Data below
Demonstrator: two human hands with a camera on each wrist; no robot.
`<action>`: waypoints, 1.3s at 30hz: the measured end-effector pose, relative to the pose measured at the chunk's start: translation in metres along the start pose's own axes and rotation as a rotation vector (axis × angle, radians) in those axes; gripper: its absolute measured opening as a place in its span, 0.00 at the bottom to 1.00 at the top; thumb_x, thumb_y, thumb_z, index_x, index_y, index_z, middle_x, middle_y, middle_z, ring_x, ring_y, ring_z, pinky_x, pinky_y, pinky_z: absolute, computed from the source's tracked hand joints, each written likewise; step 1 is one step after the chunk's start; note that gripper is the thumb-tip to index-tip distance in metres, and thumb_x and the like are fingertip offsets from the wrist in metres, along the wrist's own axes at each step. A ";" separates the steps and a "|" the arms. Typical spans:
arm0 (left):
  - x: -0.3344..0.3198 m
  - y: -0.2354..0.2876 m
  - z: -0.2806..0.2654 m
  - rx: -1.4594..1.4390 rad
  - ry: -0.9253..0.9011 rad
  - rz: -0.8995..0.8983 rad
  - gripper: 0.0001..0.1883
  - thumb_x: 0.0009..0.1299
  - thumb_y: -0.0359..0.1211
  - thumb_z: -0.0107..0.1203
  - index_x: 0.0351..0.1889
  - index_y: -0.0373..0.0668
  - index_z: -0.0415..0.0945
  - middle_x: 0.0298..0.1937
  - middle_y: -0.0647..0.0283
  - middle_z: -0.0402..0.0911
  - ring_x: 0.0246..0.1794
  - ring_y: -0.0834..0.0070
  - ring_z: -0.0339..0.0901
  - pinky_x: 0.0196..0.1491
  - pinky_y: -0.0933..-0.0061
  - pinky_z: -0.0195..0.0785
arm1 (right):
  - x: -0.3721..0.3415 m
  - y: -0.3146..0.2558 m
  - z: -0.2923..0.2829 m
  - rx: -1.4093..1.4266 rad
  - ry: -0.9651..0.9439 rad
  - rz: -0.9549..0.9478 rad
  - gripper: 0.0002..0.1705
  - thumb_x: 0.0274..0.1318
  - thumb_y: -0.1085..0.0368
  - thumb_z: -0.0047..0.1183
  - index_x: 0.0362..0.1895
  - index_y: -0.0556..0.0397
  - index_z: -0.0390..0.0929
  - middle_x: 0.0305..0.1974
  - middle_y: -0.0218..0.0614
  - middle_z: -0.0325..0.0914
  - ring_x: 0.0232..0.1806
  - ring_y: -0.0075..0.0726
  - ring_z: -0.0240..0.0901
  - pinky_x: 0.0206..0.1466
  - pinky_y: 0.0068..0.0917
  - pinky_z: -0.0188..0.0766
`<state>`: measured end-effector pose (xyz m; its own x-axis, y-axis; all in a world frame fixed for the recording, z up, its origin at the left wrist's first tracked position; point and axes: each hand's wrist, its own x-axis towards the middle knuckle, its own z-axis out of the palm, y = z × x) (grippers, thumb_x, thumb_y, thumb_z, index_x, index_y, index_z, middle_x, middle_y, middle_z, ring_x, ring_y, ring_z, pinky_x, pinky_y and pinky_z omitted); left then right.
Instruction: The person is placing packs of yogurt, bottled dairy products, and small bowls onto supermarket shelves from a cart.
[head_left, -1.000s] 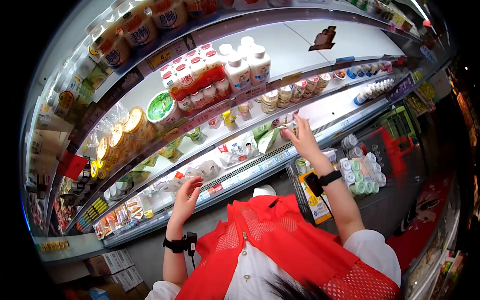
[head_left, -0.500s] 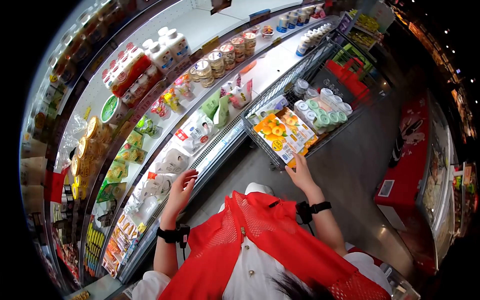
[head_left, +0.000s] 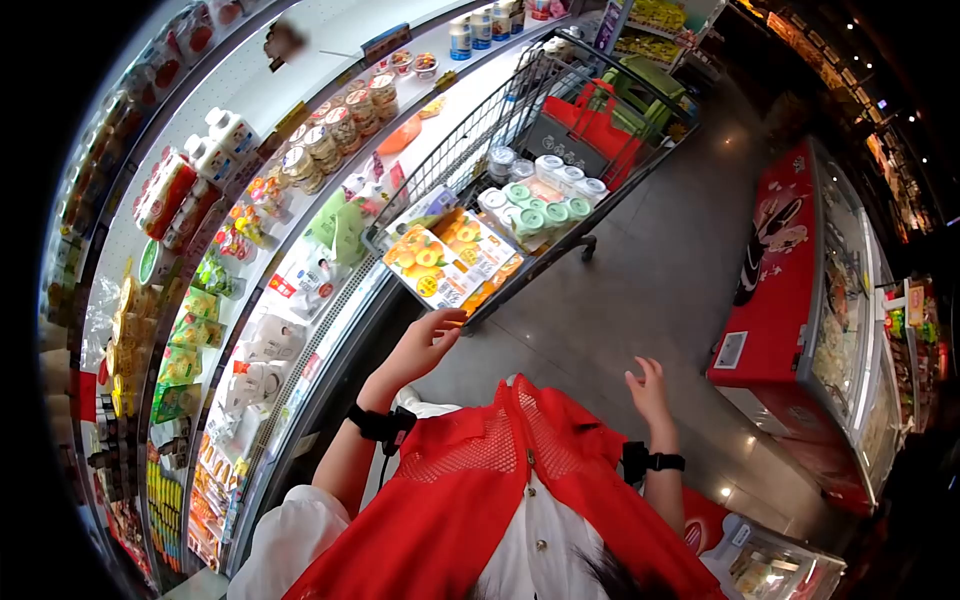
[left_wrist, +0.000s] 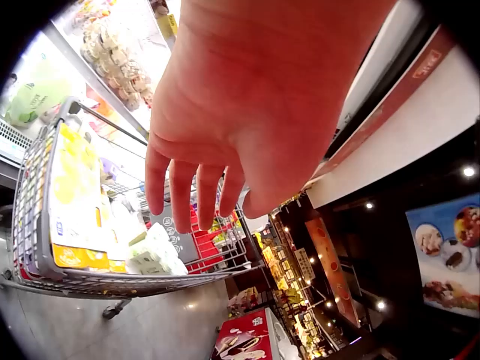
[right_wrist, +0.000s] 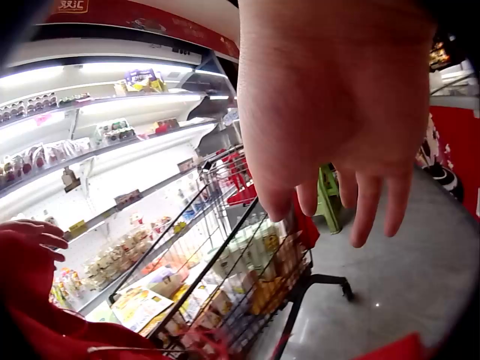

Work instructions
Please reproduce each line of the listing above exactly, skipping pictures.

Expected answer
Demonstrator: two human hands with a camera on each wrist; no robot.
`<action>`: waypoints, 1.3s at 30hz: the measured end-effector pose, relative to the pose measured at the chunk's start: translation in metres along the start pose's own axes and rotation as a rotation vector (axis × angle, radians) in those axes; gripper: its absolute measured opening as a place in its span, 0.00 at the bottom to 1.00 at the top; thumb_x, thumb_y, thumb_z, index_x, index_y, index_z, middle_x, middle_y, middle_z, ring_x, ring_y, ring_z, pinky_x, pinky_y, pinky_z: absolute, computed from the source's tracked hand joints, each written likewise; step 1 is one step after the chunk's start; note that gripper is the thumb-tip to index-tip distance in metres, and thumb_x and the like are fingertip offsets from the wrist in metres, along the wrist's own axes at each step. A ";" separates the steps and a "|" the arms. Typical spans:
arm0 (left):
  - x: -0.3344..0.3198 m
  - y: -0.2354..0.2876 m
  - z: -0.2806..0.2654 m
  - rx: -1.4594..1.4390 rad
  - ry: -0.9253..0.9011 rad
  - rz: -0.8995..0.8983 rad
  - gripper: 0.0001..0.1883
  - thumb_x: 0.0009..0.1299
  - thumb_y: -0.0359..0.1211
  - thumb_z: -0.0107..0.1203
  - index_x: 0.0351..0.1889
  - index_y: -0.0373..0.0668
  - index_z: -0.0415..0.0945
  - middle_x: 0.0298..0.1937
  - middle_y: -0.0647..0.0283
  - middle_z: -0.0402..0.0911
  - ring_x: 0.0246..0.1794
  - ring_y: -0.0834..0.0070
  - ring_z: -0.0339..0.0901
  - pinky_x: 0.0196..0.1491
  - pinky_y: -0.0933..-0.0061
  - pinky_z: -0.0195..0.0785
arm1 (right):
  - x: -0.3721..0.3415 m
  - y: -0.3146..0.2558 m
  - z: -0.2923..0.2829 m
  - rx: -1.4093..1.4266 rad
  - ry: -0.9651..0.9439 rad
  - rz: -0.9549..0.9478 rad
  - gripper: 0.0002..0.1705
  - thumb_x: 0.0274..0.1318
  - thumb_y: -0.1085..0.0368
  - thumb_z: -0.0047..0.1183
  - index_x: 0.0362..0.1895
  - index_y: -0.0556..0.0397
  - index_z: -0.0390..0.0929
  - middle_x: 0.0305..0.1974
  - middle_y: -0.0218..0.0614
  - middle_z: -0.0325..0.0914
  - ring_x: 0.0232..0.1806
  - ring_y: -0.0075..0.0726
  - ring_z: -0.0240..0.0901
  - pinky_x: 0.0206..0.1466
  - pinky_y: 0.0068..0.0917
  - pinky_z: -0.0188..0.0766
`<state>`: measured end-effector pose (xyz m; its own x-axis, y-axis; all in a world frame fixed for the recording, z up, its origin at the left wrist's first tracked position; point and axes: each hand's wrist, its own x-axis towards the middle knuckle, its own z-axis out of the palm, y = z × x) (grippers, thumb_x, thumb_y, thumb_z, index_x, index_y, index_z, middle_x, middle_y, middle_z, ring_x, ring_y, ring_z, pinky_x, pinky_y and pinky_z omitted); left then right.
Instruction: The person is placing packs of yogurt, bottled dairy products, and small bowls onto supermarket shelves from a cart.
[head_left, -1.000s] 
[head_left, -0.500s] 
[head_left, +0.000s] 
[left_wrist, +0.000s] 
[right_wrist, +0.000s] 

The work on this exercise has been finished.